Esse contexto reforça dois pontos fundamentais. O primeiro é a importância da escolha do gestor. Em mercados privados, a dispersão de resultados é grande. Gestores experientes fazem diferença na originação, na análise de risco, na estrutura das garantias e na condução dos créditos ao longo do ciclo. Histórico, cultura de risco e disciplina importam, especialmente quando o ciclo começa a ficar mais desafiador.
O segundo ponto, particularmente relevante para o investidor de varejo, é o alinhamento de expectativas. Fundos de crédito privado e outras estratégias alternativas não devem ser vistos como a parte líquida da carteira. São investimentos de longo prazo, desenhados para atravessar ciclos econômicos completos, e não instrumentos para atender necessidades imediatas de caixa. Entender essa característica é crucial para evitar frustrações e decisões precipitadas em momentos de maior volatilidade ou estresse de mercado.

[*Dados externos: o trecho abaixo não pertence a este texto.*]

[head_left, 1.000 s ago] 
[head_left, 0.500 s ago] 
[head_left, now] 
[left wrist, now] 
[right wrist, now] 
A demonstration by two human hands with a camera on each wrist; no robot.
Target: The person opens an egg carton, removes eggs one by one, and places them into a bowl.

Além do crédito privado, outras estratégias alternativas também vêm ganhando espaço em estruturas evergreen. Fundos imobiliários focados em sale and leaseback ou triple net lease oferecem exposição a imóveis de alta qualidade com contratos longos e previsíveis. Já os fundos de infraestrutura investem em ativos essenciais, energia, logística, saneamento, dados, com fluxos de caixa estáveis e menor sensibilidade ao ciclo econômico tradicional. Em comum, essas estratégias compartilham o objetivo de gerar renda consistente e diversificação real dentro do portfólio.

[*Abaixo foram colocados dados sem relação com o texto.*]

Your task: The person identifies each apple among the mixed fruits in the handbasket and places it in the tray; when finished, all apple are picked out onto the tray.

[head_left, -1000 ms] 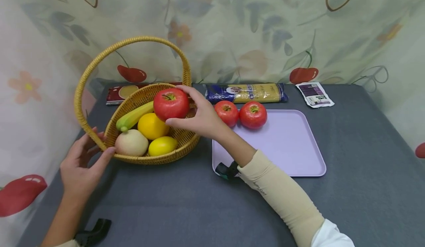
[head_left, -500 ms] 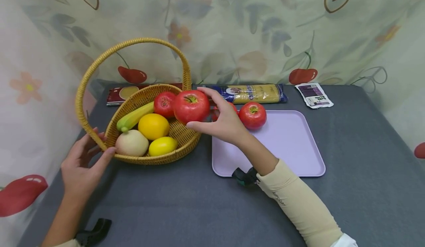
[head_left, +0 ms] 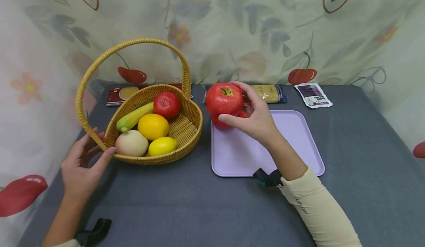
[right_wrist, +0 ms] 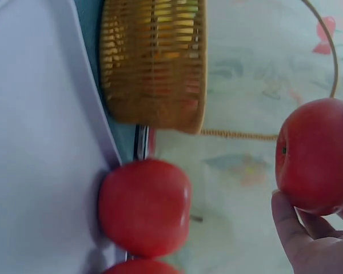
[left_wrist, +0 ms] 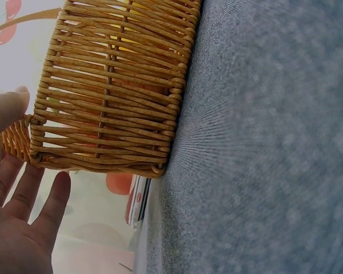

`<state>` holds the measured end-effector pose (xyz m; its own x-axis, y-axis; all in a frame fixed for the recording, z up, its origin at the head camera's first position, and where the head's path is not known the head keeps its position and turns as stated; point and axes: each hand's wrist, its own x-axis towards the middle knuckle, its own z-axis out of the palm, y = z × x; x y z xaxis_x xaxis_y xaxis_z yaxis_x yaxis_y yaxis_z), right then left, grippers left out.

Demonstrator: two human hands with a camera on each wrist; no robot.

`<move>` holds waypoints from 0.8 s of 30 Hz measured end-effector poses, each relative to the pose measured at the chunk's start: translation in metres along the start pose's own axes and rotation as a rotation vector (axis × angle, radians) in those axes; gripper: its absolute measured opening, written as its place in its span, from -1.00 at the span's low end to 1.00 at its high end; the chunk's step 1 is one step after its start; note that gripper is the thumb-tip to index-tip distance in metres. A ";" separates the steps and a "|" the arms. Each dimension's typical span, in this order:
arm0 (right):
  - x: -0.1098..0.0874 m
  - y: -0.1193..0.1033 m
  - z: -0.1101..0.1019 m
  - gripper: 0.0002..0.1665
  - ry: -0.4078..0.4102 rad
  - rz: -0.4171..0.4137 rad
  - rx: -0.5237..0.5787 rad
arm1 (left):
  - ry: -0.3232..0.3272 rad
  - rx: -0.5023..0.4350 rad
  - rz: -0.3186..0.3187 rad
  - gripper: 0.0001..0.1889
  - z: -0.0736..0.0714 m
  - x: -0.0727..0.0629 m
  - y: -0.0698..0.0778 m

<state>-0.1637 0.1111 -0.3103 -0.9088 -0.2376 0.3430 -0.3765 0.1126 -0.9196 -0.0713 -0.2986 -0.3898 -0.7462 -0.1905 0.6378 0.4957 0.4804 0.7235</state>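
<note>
While holding one large glossy red round fruit (head_left: 224, 98) in the right hand (head_left: 257, 120), clamped between thumb and fingers, grips one oval golden wicker basket (head_left: 182, 130) with tall arched handle in the left hand (head_left: 79, 165), thumb and fingers to either side of the handle's near foot. Position of the held piece: aloft, stem hollow upward, over the far left corner of one rectangular lilac tray (head_left: 239, 162) with low rim; clear of all other fruit in the right wrist view. At the tray's far edge: two further red round fruits (right_wrist: 146, 208), near each other, largely hidden in the head view. Inside the basket: one long yellow-green vegetable (head_left: 134, 117); one red fruit (head_left: 166, 105) at its far end; one orange-yellow round fruit (head_left: 153, 126); one bright yellow lemon (head_left: 162, 146); one pale cream-pink round fruit (head_left: 131, 143), nearest the left hand. To the rear: one flat dark red packet (head_left: 116, 96), partly behind the basket; one blue-and-gold plastic packet (head_left: 269, 93), partly covered; one white-and-purple sachet (head_left: 313, 95), farther right. Beneath: one dark grey cloth-covered table (head_left: 186, 206).
</note>
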 end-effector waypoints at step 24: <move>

No fim das contas, a expansão dos investimentos alternativos não é apenas uma tendência de produto, mas um reflexo de mudanças estruturais na economia e na construção de portfólios. As estruturas evergreen não eliminam riscos nem substituem a análise criteriosa, mas ajudam a tornar esse universo mais acessível e mais integrado às alocações de longo prazo.
Como sempre, o desafio não está em evitar riscos a qualquer custo, mas em entendê-los, precificá-los e conviver com eles de forma disciplinada, sem se deixar levar nem pelo entusiasmo excessivo, nem pelo pessimismo de curto prazo.